Similarly, recent cases in New Zealand have allowed a flexible exception to apply, where one country has the most significant relationship with the occurrence and the parties. In that case, the law of that country is to be applied. For example, in Baxter v RMC Group PLC,15 the court found that although prima facie the law of New Zealand would be applied to resolve the case, the facts called for the application of British law, given that the wrong/s had occurred in Great Britain. New Zealand also continues to apply the Phillips v Eyre rule, on the basis of double actionability. If both limbs are satisfied, the law of the forum is the prima facie rule to be applied in that country.16


11 Chaplin v Boys [1971] AC 356, 391; to like effect Lord Hodson (378) and Lord Pearson

(406)

12 [1995] AC 190, 206; confirmed more recently in Kuwait Airways Corporation v Iraq Airways

Company and Others [2002] UKHL 19.

13 Private International Law (Miscellaneous Provisions) Act 1995 s12 (the legislation also changes the general rule away from double actionability to the primacy of the law of the place of the wrong).

14 [1994] SCR 1022; see generally Unifund Assurance Co v Insurance Corp of British Columbia

[2003] 2 SCR 63 and Wong v Wei (1999) 65 BCLR (3d) 222.

15 [2003] 1 NZLR 304; see also Kunzang v Gershwin Hotel (High Court, Auckland, 19/9/2000) and Starlink Navigation Ltd v The Ship ‘Seven Pioneer’ (2001) 16 PRNZ 55 where the court applied the double actionability approach.

16 The emphasis on the law of the forum as the choice of law after applying the Phillips test as a double actionability rule is reminiscent of the High Court’s decisions in Koop v Bebb (1951) 84 CLR 629 and McKain v Miller (1992).

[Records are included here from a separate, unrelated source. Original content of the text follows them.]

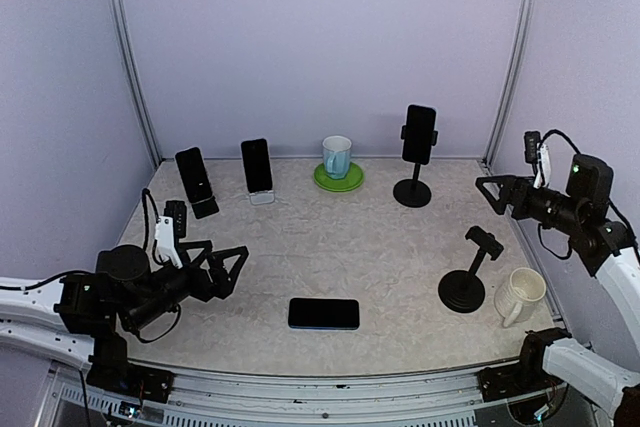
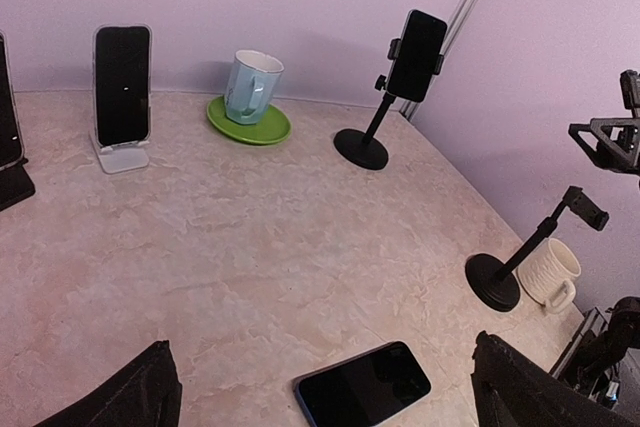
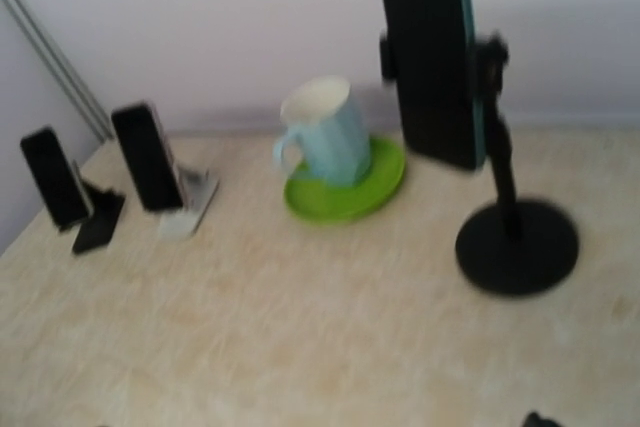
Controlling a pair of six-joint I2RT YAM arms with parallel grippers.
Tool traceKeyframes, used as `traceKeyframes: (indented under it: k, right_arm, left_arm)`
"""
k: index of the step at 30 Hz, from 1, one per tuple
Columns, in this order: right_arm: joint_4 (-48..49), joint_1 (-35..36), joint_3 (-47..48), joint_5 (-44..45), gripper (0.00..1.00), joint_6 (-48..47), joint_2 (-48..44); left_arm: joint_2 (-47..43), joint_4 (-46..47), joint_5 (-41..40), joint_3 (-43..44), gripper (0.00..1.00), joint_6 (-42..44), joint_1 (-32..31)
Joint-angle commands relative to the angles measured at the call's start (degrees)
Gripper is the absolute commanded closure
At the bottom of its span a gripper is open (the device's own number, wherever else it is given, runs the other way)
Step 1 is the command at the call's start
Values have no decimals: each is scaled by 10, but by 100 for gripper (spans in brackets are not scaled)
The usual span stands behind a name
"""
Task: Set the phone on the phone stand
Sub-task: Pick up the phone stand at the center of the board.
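Seeing the phone (image 1: 323, 313) lying flat on the surface (image 1: 350, 237) at near centre, just right of the left pincer (image 1: 238, 269) with fingers spread wide, well apart from the black phone stand (image 1: 463, 291) beside a cream mug (image 1: 522, 295) at near right, and honestly can't tell apart-or-together on the right pincer (image 1: 490, 190).

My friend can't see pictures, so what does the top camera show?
A black phone lies flat near the front, with an empty black stand and a cream mug to its right. Three more phones stand upright at the back, near a blue mug on a green plate.
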Motion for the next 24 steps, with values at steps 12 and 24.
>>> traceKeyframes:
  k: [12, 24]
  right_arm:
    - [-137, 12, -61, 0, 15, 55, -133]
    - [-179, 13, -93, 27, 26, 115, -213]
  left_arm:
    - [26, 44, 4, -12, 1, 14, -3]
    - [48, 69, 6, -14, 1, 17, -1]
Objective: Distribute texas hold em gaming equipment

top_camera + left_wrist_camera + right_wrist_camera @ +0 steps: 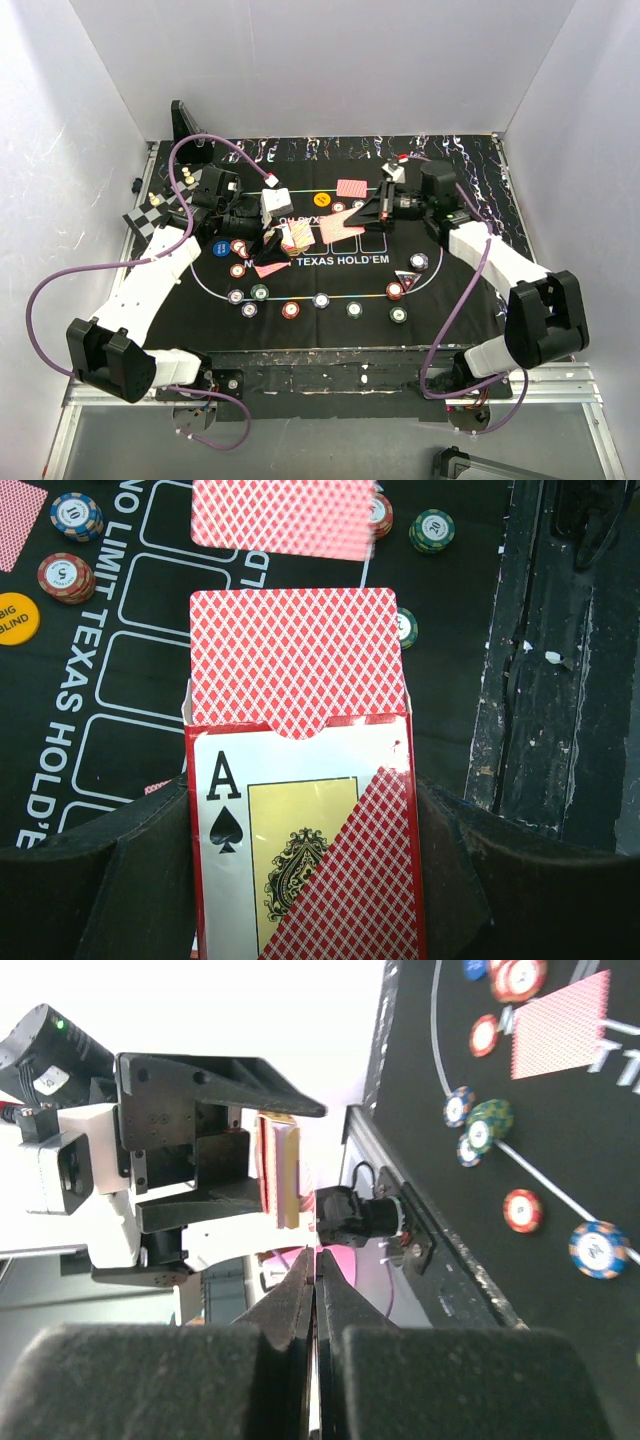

One also refers to the American Law Institute’s Second Restatement, which avoids a presumption in favour of either law, but instead requires application of whatever law has the most significant relationship to the occurrence and the parties. Various factors are listed to be taken into account, including the place where the injury occurred, the place where the conduct causing the injury occurred, the residence and nationality of the parties, and the place where the relationship between the parties, if any, is centred. Relevant policies of the forum and other interested States are also relevant.17

The flexible exception has also appealed to former members of the High Court of Australia. For example in Breavington v Godleman18 and other cases, adoption of the law of the place of the wrong as the primary rule has been accompanied for some judges by what may be termed a ‘flexible exception’, as it was described in Chaplin v Boys per Lord Wilberforce.19 This exception might apply where the place of the wrong is in some sense fortuitous.20

However, in Pfeiffer the court rejected a flexible exception, at least in cases

involving intra-Australian torts. Their conclusion was that:

[A]dopting any flexible rule or exception to a universal rule would require the closest attention to identifying what criteria are to be used to make the choice of law. Describing the flexible rule in terms such as “real and substantial” or “most significant” connection with the jurisdiction will not give sufficient guidance to courts, to parties, or to those like insurers who must order their affairs on the basis of predictions about the future application of the rule. What emerges very clearly from the United States experience in those States where the proper law of the tort theory has been adopted is that it has led to very great uncertainty. That can only increase the cost to parties, insurers and society at large.21


17 s6, s145.

18 [1988] HCA 40; (1988) 169 CLR 41.

19 Interestingly, a flexible exception was also applied by State Courts, for example Warren v Warren [1972] QdR 386. Matthews J applied Queensland law to litigation relating to a car accident that happened in New South Wales. Both parties were Queensland resident – the judge allowed the claim although they would have been statute barred in New South Wales, holding there was flexibility in the Phillips rule. A similar result occurred in Corcoran v Corcoran [1974] VicRp 22; [1974] VR 164, allowing one Victorian resident to sue another Victorian resident in relation to an accident occurring in New South Wales.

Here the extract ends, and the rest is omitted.